Appelée dans un premier temps « dépression sans objet » (1963, L’investigation psychosomatique), elle est finalement dite « essentielle » (1966) car il y a un abaissement du tonus général du tonus vital sans contrepartie économique.
C’est une dépression qui ne se voit pas et se révèle précisément par sa négativité symptomatique : pas de sentiment de culpabilité, ni auto-accusation mélancolique, pas de tristesse particulière ; elle ne peut s’apprécier que dans le mode de relation avec son interlocuteur.
La dépression essentielle est un moment critique d’une désorganisation progressive souvent précédé par une phase d’angoisses diffuses.
Cette dépression peut cesser grâce à une réorganisation régressive, mais elle peut aussi se prolonger et se stabiliser dans un état chronique précaire : la vie opératoire.
La fatigue peut être le seul signe de cette dépression que P. Marty définit par le manque : «effacement sur toute l’échelle de la dynamique mentale (déplacements, condensations, introjections, projections, identifications, vie fantasmatique et onirique). On ne rencontre pas dans cette dépression « bienséante », le « raccrochage libidinal » régressif et bruyant des autres formes de dépressions névrotiques et psychotiques »
Il n’y a plus de désirs, plus d’intérêts, plus d’appétits ni alimentaire, ni sexuel, ni intellectuel, ni relationnel, les échanges du sujet perdent leur chaleur affective.
Cette forme de dépression peut rester longtemps ignorée de l’entourage, qui souvent, ne remarque aucun changement notable dans la vie familiale et professionnelle du déprimé, alors que celui-ci ne fait que perpétuer des habitudes et satisfaire machinalement des besoins élémentaires et ne s’intéresse ni à son passé, ni à son avenir : « le moi défaillant remplit au plus mal, de manière évidente, ses rôles de liaison, de distribution et de défense. Il est en fait (…) coupé de ses sources et désorganisé » (Marty, 1990)
Cette forme de dépression peut se déceler au cours d’un entretien, où la défaillance du préconscient se reconnaît à la pauvreté associative et à l’absence d’évocation de souvenirs ou de fantasmes.
Le sujet déprimé essentiel parle peu spontanément ou il procède à l’énumération neutre de sa situation ou il fait état d’un quotidien banal, énumérant parfois le déroulement chronologique des faits, précisant les horaires et les quantités.

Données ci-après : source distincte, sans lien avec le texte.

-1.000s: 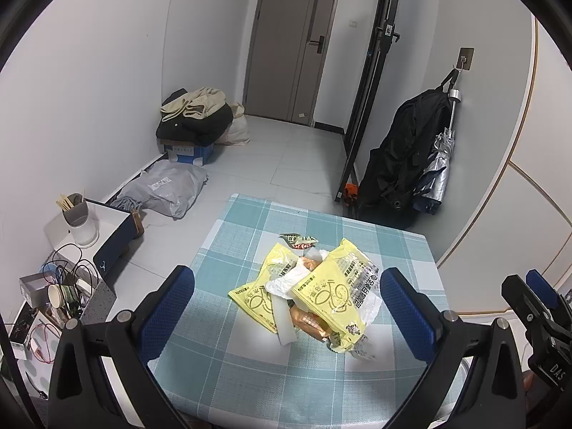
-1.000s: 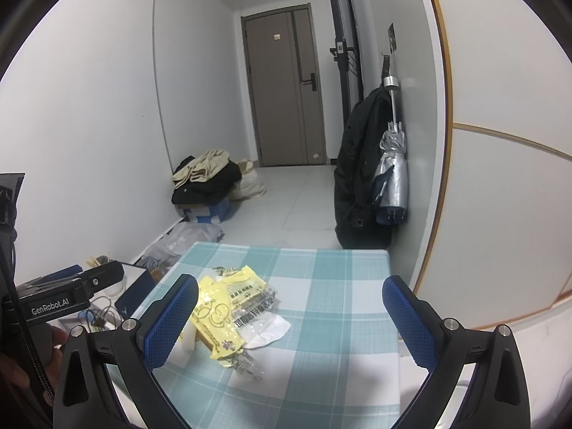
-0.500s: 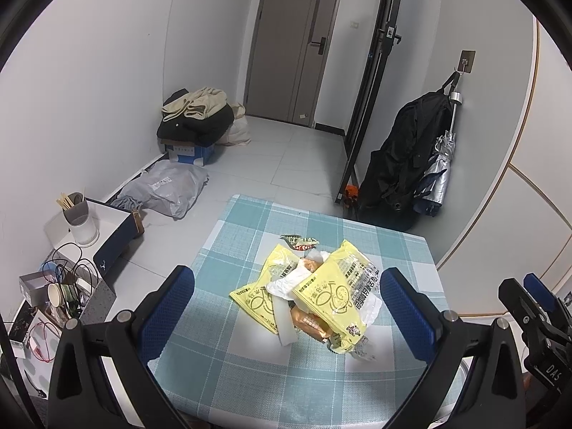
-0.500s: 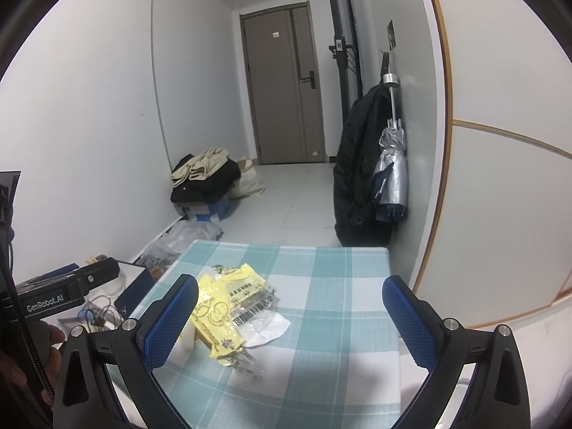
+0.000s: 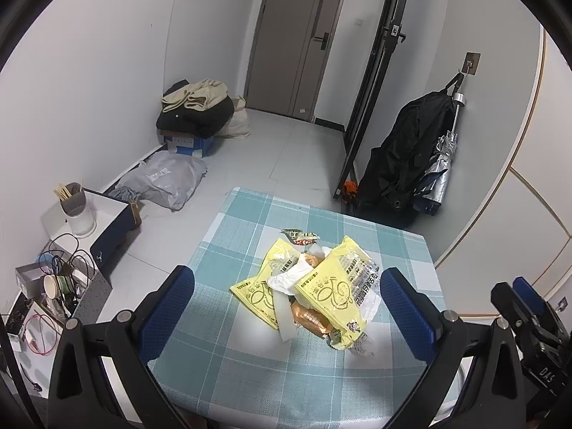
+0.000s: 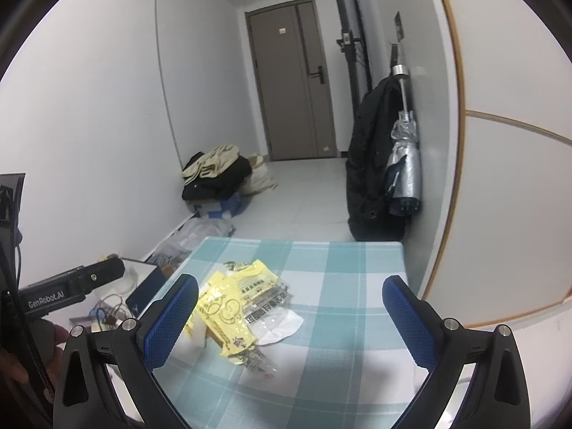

Exemple : « je me suis levé ce matin à 6H50, j’ai pris un café avec deux tartines ; je suis parti de chez moi à 8h10 ; je suis arrivé en retard au travail à cause d’un accident sur la route » Le discours monotone et ennuyeux doit souvent être soutenu par des interrogations, sinon il s’interrompt.
Etant donné l’absence de symptomatologie positive et la conservation des activités habituelles, cette dépression échappe non seulement à l’entourage mais également aux structures de soins, alors qu’une psychothérapie adéquate peut rétablir rapidement un meilleur fonctionnement psychique ; une ranimation psychique s’opère souvent dès le premier entretien.
Des changements de l’attitude de l’entourage peuvent également opérer une telle ranimation.
Cette forme de dépression réversible devrait pouvoir être reconnue au plus tôt pour que puisse être favorisée à temps, une réorganisation vitale.
Ce sont également l’aspect physique qui peuvent aider à déceler cette dépression : la tenue vestimentaire, la coiffure, la démarche, le ton de la voix, tous les éléments qui marquent le manque de tonus et le défaut d’intérêt, pour soi et pour les autres ; désintérêt qui peut se manifester par de
la fatigue également : « ce désintérêt nommé fatigue à partir d’un certain degré constitue la dépression essentielle » nous dit M. Fain (1990)
La dépression essentielle peut s'arrêter spontanément, une sortie peut s’opérer du fait d'une régression revitalisante, d'une intervention relationnelle extérieure, de bénéfices secondaires d'une maladie.
Mais elle peut aussi se chroniciser et évoluer vers la vie opératoire, prélude d’une désorganisation somatique grave.